The contrast is quite striking with the German experience at Moscow in the winter of 1941-1942, where cut-off German formations maintained their cohesion and held on until they broke out or were relieved. It’s also a contrast with the Soviet experience of spring and summer 1942, when the Germans were advancing as quickly through Ukraine and southern Russia as they had through Belorussia and western Russia in fall 1941, but not were getting nearly the same haul of prisoners. Soviet troops were much more likely to retreat in good order out of German encirclement.
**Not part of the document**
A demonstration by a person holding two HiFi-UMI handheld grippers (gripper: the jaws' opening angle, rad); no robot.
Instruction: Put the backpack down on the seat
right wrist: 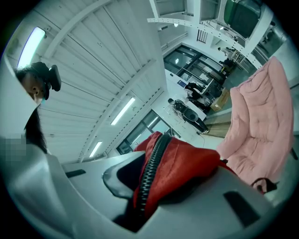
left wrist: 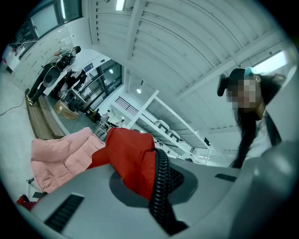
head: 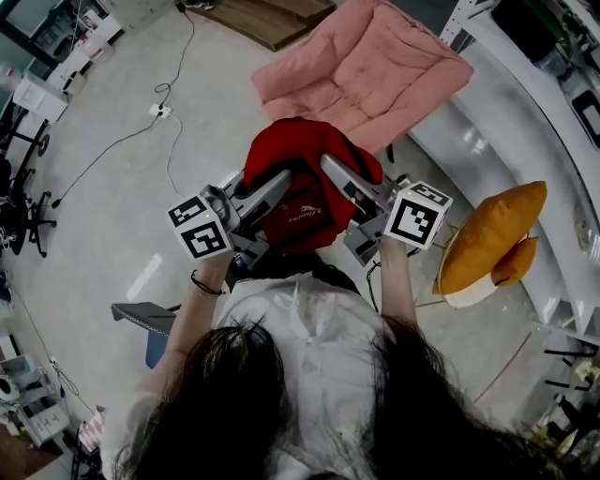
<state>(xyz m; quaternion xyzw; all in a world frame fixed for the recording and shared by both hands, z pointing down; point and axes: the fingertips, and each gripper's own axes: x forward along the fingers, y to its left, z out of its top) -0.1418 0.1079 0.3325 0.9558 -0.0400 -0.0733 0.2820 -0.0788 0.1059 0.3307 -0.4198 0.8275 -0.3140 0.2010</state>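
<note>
A red backpack (head: 305,169) hangs in the air in front of the person, between both grippers. My left gripper (head: 281,181) is shut on its red fabric and black zipper edge (left wrist: 161,179). On the other side my right gripper (head: 330,167) is shut on the backpack's fabric along the zipper (right wrist: 149,175). The seat, a chair draped in a pink padded cushion (head: 370,66), stands just beyond the backpack. The same pink cushion shows at the left of the left gripper view (left wrist: 58,156) and at the right of the right gripper view (right wrist: 259,126).
An orange cushion (head: 492,239) lies on the floor at the right beside a white counter (head: 525,103). Cables and a power strip (head: 159,111) run over the floor at the left. A wooden platform (head: 267,19) lies at the top.
</note>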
The reasons for the difference don’t seem especially mysterious to me–the Red Army in fall 1941 was badly-commanded, inexperienced, and not particularly thrilled with Stalin. By spring-summer 1942, the Red Army’s high command was getting better and the genocidal nature of the German war effort was increasingly clear. Svechin’s observation is quite striking, and a damning indictment of what Stalin’s regime had done to the Red Army:
“The typical battle of the future is fighting in encirclement, when the enemy will be on all sides and above . . and any sort of precise information on the location of one’s own troops and the enemy will be lost. The greatest achievements of military technology have put the center of gravity back on the human material—on the soldier’s consciousness and dedication to the banner under which he fights.” from Front nauka i tekhniki # 7, 1934, republished in Postizhenie voennogo iskusstvo (Moscow, 1999), p. 423.